ARTICLE XIV - Disbandment
In the event that the Akron Turner Club, Inc., disbands for any reason and must sell its property and building, all monies of profit shall be turned over to the National American Turners Endowment Trust Fund and according to the procedure contained in Ohio Revised Code Sections 1702.47 to 1702.55, inclusive, as said provisions may from time to time be amended.
BY-LAWS
a) All persons who currently are or become members of the Akron Turner Club, Inc., pursuant to the provisions contained in the club's constitution and by-laws, will also be deemed to be members of the Corporation.
b) The Akron Turner Club, Inc., shall keep a membership book containing the name and address of each member and date of their admission to membership.
c) Application for membership shall be made in accordance with the rules of The American Turners and such additional rules as may be prescribed by the Corporation. Such application must be subscribed by the applicant and two (2) members of the Corporation in good standing. The annual membership fee shall accompany the application.
d) The name of the application shall be posted upon the bulletin board in the Club Room for a period of at least one (1) month before action by the Board of Trustees is taken upon his/her application, during which period the applicant shall enjoy all the privileges of membership excepting the right to attend meetings.
e) In case of rejection of his/her application, or should the application be withdrawn, the dues paid therewith shall be returned to the applicant.
f) All objectives to an applicant must be verbal or in writing prior to action being taken on the application.
g) After the waiting period provided for in Section d), hereof, the application, objections, if any, and the report of the Membership Commitee shall be presented to the Board of Trustees, who shall by vote accept or reject said applicant.
SECTION 2 - Rights and Duties
a) Dues must be paid annually in advance
b) Any member who becomes three (3) months in arrears in his/her dues shall be notified in writing by the Financial Secretary. Should any member fail to pay delinquent dues during the month following such notification, they may be excluded from membership in the Society.
c) To be eligible for office, a member must be in good standing for at least two (2) consecutive years prior to the elections thereof.
d) The Board of Directors shall have full power relative to the reinstatement of excluded members and the placing in good standing of members who are being carried.
SECTION 3 - Duties and Trustees
a) The Trustees of the Corporation will be those persons elected to the Board of Directors of the Club, and in all respects shall be the same in number and in duration of term.

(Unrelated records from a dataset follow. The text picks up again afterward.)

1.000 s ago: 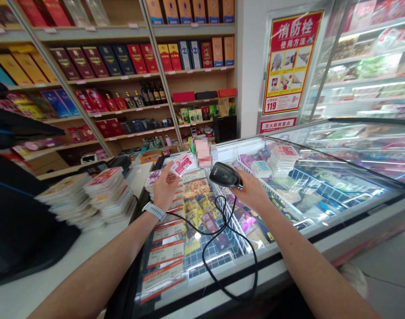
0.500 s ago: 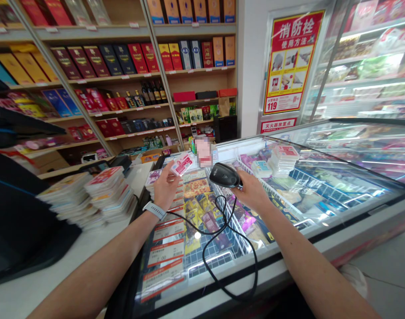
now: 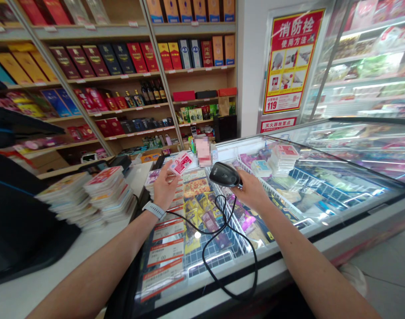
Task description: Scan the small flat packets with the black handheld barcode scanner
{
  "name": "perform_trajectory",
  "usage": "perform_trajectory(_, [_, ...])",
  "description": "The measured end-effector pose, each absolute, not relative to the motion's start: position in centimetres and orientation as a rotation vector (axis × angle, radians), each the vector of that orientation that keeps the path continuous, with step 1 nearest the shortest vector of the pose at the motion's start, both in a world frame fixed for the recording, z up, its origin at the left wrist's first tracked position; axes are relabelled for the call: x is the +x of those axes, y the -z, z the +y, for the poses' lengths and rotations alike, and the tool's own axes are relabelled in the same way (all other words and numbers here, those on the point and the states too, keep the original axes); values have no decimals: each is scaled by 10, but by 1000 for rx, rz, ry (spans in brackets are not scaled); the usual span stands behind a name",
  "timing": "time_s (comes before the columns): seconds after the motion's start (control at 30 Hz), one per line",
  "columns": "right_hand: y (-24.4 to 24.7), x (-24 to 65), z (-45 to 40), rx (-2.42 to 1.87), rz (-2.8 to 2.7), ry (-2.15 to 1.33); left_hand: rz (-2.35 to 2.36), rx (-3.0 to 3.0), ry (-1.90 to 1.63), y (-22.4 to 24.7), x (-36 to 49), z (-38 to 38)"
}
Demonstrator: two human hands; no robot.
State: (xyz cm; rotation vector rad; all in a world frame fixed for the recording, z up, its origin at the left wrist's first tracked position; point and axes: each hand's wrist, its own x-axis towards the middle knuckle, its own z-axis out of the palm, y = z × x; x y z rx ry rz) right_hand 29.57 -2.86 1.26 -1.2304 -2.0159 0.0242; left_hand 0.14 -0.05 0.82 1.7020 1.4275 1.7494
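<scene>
Packet (image 3: 182, 163) pinched in left hand (image 3: 165, 186), centre frame | black barcode scanner (image 3: 224, 174) gripped in right hand (image 3: 251, 191), just right of it | both above glass-topped freezer (image 3: 308, 241) | scanner cord (image 3: 202, 257) looped over glass

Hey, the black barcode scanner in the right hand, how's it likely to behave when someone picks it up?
The black barcode scanner probably feels light, since the right hand holds it up at one end. Its glossy shell may be slightly slippery. The black cable, looping across the glass freezer lid, could drag or snag.
</scene>
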Motion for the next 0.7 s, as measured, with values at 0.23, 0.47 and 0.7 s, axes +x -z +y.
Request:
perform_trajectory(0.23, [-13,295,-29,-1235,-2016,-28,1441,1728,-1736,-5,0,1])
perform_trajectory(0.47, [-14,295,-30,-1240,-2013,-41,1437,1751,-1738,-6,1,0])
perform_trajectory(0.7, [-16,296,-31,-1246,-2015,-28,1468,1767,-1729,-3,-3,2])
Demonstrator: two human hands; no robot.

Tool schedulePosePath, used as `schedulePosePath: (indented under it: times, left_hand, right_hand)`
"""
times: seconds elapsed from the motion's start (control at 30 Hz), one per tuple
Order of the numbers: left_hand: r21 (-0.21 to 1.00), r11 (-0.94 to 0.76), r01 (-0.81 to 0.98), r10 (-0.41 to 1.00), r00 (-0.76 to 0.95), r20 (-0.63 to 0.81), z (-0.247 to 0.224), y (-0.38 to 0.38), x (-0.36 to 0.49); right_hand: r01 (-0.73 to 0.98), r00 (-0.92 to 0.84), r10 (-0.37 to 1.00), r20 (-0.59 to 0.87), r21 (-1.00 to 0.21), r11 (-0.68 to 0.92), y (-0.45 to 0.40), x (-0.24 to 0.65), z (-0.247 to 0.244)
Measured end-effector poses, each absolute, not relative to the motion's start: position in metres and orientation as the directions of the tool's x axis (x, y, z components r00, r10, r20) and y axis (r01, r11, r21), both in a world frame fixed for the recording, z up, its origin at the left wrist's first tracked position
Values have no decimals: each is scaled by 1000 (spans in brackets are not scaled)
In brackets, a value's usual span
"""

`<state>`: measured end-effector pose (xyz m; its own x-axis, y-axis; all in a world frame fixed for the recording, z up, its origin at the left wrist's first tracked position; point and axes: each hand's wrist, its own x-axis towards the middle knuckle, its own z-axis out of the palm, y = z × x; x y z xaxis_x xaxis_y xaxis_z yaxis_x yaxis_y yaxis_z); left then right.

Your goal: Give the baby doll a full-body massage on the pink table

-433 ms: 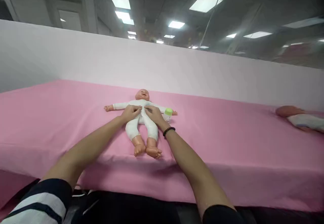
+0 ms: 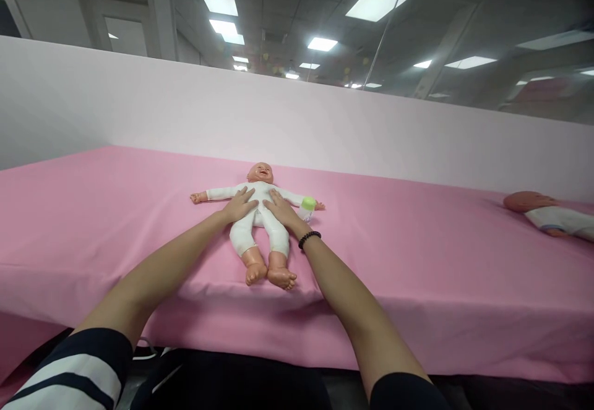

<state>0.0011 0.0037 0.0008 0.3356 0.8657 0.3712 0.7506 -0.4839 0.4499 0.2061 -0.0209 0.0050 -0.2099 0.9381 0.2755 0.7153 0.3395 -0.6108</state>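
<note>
A baby doll in a white body suit lies on its back, head away from me, arms spread and feet near the front edge. My left hand rests on the left side of its torso, fingers spread. On the right side of the torso lies my right hand, its fingers also apart, with a dark beaded bracelet at the wrist. Neither hand grips anything. Beside my right hand, at the doll's arm, is a clear bottle with a green cap.
The doll lies on a table with a pink cloth. A second doll in white lies at the far right. Behind the cloth stands a low white wall with glass above it.
The fingers of both hands, earlier drawn together at the middle of the doll's chest, have opened out and now lie spread on its torso. The doll and bottle have not moved.
</note>
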Motion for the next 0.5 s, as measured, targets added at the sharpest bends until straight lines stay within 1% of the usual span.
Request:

b) Trustees shall hold office until the expiration of their term as Directors and shall continue in office until their respective successors shall have been duly elected and qualified.
c) A resignation from the Board of Directors of the Club shall be deemed to be a resignation from the Board of Trustees of the Corporation, and shall be deemed to take effect upon its receipt by the Secretary, unless some other time is specified therein. In case of any vacancy in the Board of Trustees, through death, resignation, disqualification, or other causes deemed sufficient by the Board, the replacement Director, duly selected according to the Constitution and By-Laws of the Club, will become the replacement trustee.
d) A Trustee shall perform his or her duties as a trustee in good faith, in a manner in which he or she belives to be in or not opposed to the best interests of the Corporation, and with the care that an ordinarily prudent person in a like position would use under similar circumstances. In performing his or her duties, a Trustee is entitled to rely on information , opinions, reports, or statements, including financial statements and other financial data that are prepared or presented by those persons listed in the Ohio Revised Code Section 1702.03 (B) inclusive, as such section may from time to time be amended.
e) Regular meetings of the Board of Trustees of the Corporation shall be held in conjunction with the meetings of the Board of Directors of the Club, The same rules regarding quorom and meetings of the Directors shall apply to the Board of Trustees.
f) The officers of this Corporation shall be the same persons with the same titles as the duly elected officers of the Club, and their term of services shall be the same, and subject to the same rules regarding removal and replacement.
g) All officers shall generally exercise such power as is incident to the particular office occupied by such officer within the Club, and also such other powers as may be assigned to such officer by the Board of Directors, and do not contravene the authority to non-profit corporations by the Ohio revised code.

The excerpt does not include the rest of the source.